■ DESCRIPTION OF THE TASK: Nothing but the lines from the top of the data to the line holding "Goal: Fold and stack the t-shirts" should be printed, word for word and both ends included; leave the pictures out.

Dataset items
+-------+
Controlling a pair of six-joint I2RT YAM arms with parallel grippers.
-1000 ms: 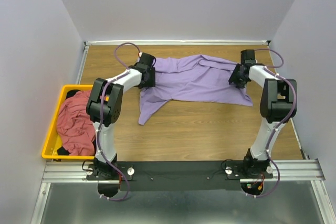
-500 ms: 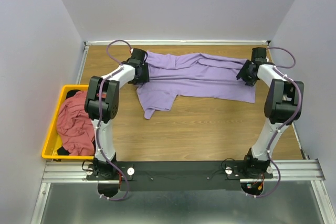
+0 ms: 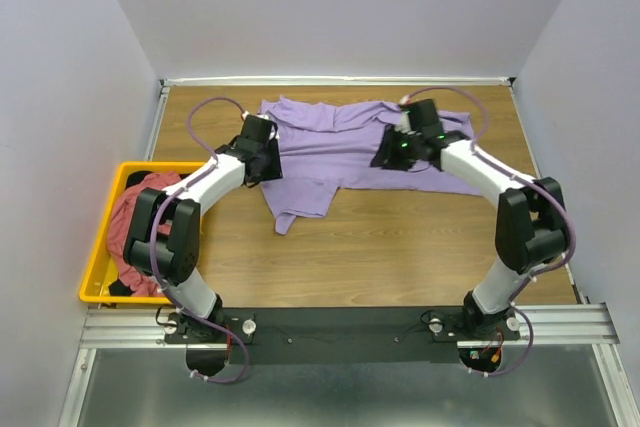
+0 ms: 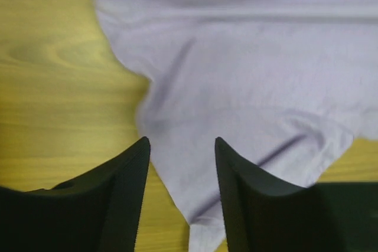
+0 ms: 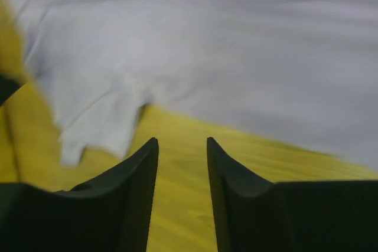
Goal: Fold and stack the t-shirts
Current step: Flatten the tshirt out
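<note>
Lavender t-shirt (image 3: pixel 335 142) spread on table (image 3: pixel 400 242), red-pink t-shirt (image 3: pixel 128 219) in yellow bin (image 3: pixel 105 297)

We find the widest free room across the lower half of the wooden surface (image 3: pixel 390 237) — bare wood from mid-frame down to the arm bases. Across the upper middle the lavender t-shirt (image 3: pixel 330 137) lies spread, with the left claw (image 3: pixel 262 157) at its left edge and the right claw (image 3: pixel 390 155) over its middle. Walls close the surface at the top, left and right of the frame. At the left edge stands the yellow bin (image 3: pixel 96 257), heaped with the red-pink t-shirt (image 3: pixel 135 227) — no way through there.
</note>
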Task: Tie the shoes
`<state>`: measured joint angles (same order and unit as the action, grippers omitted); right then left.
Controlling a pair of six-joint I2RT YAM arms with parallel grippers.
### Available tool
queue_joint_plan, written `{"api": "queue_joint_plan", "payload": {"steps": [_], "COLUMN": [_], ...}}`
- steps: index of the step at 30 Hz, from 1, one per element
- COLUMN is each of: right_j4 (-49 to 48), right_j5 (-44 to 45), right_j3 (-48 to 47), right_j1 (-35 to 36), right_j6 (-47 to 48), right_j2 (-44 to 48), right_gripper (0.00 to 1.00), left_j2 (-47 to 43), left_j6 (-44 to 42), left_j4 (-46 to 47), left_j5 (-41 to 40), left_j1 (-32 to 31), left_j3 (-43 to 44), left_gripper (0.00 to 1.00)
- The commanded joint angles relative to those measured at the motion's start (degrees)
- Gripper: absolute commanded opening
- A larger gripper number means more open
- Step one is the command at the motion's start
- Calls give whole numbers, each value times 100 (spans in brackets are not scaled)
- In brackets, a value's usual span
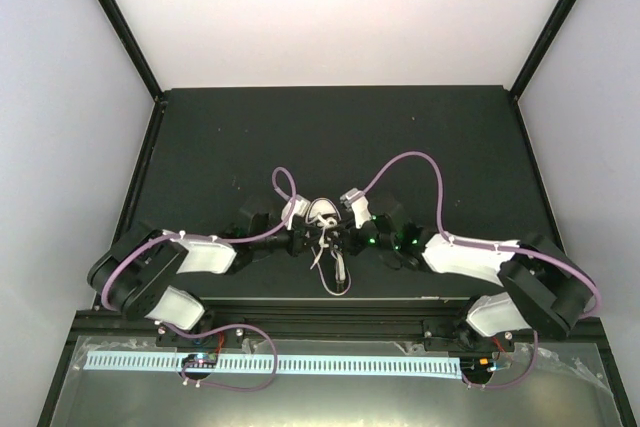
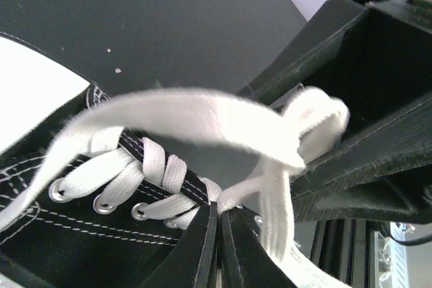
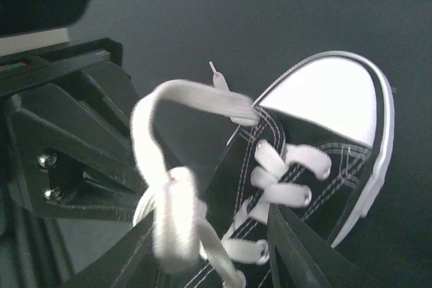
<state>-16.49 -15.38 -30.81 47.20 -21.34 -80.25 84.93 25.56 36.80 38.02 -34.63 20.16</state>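
Observation:
The shoe [image 1: 323, 213] is a small black sneaker with a white toe cap [image 3: 324, 96], standing mid-table between both arms. My left gripper [image 2: 219, 210] is shut on a white lace [image 2: 256, 190] just above the top eyelets. From there a lace loop [image 2: 196, 112] arches over the tongue towards the right gripper's black body [image 2: 364, 85]. My right gripper [image 3: 212, 224] is open over the eyelets, and a blurred lace loop [image 3: 172, 224] hangs loose between its fingers [image 3: 297, 247]. A lace tail [image 1: 335, 272] trails towards the near edge.
The shoe sits on a black mat [image 1: 200, 147] with white walls on three sides. An aluminium rail [image 1: 300, 362] runs along the near edge by the arm bases. The left gripper's housing [image 3: 67, 133] fills the left of the right wrist view.

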Motion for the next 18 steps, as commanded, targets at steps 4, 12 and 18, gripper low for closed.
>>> {"api": "queue_joint_plan", "payload": {"steps": [4,12,18], "right_j4": [636,1725,2976], "right_j5": [372,370,115], "right_j3": [369,-51,-1367], "right_j1": [-22,-142,-149], "right_j6": [-143,152,478], "right_j2": [917,1743,1047], "right_gripper": [59,79,79], "left_j2": [-347,-342,-371], "left_j6": [31,-6,-23], "left_j4": [177,126,100], "left_j5": [-358,-297,-332], "left_j1": [-28,-27,-30], "left_j3": [-109,-109,-135], "left_gripper": [2,2,2]}}
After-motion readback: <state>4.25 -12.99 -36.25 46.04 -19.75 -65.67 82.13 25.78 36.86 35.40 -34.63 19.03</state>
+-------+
■ OUTPUT OF THE TASK:
Controlling a pair of six-joint I2RT YAM arms with parallel grippers.
-1000 ms: 
-500 ms: 
+0 ms: 
+0 ms: 
+0 ms: 
Goal: Fold and stack the t-shirts

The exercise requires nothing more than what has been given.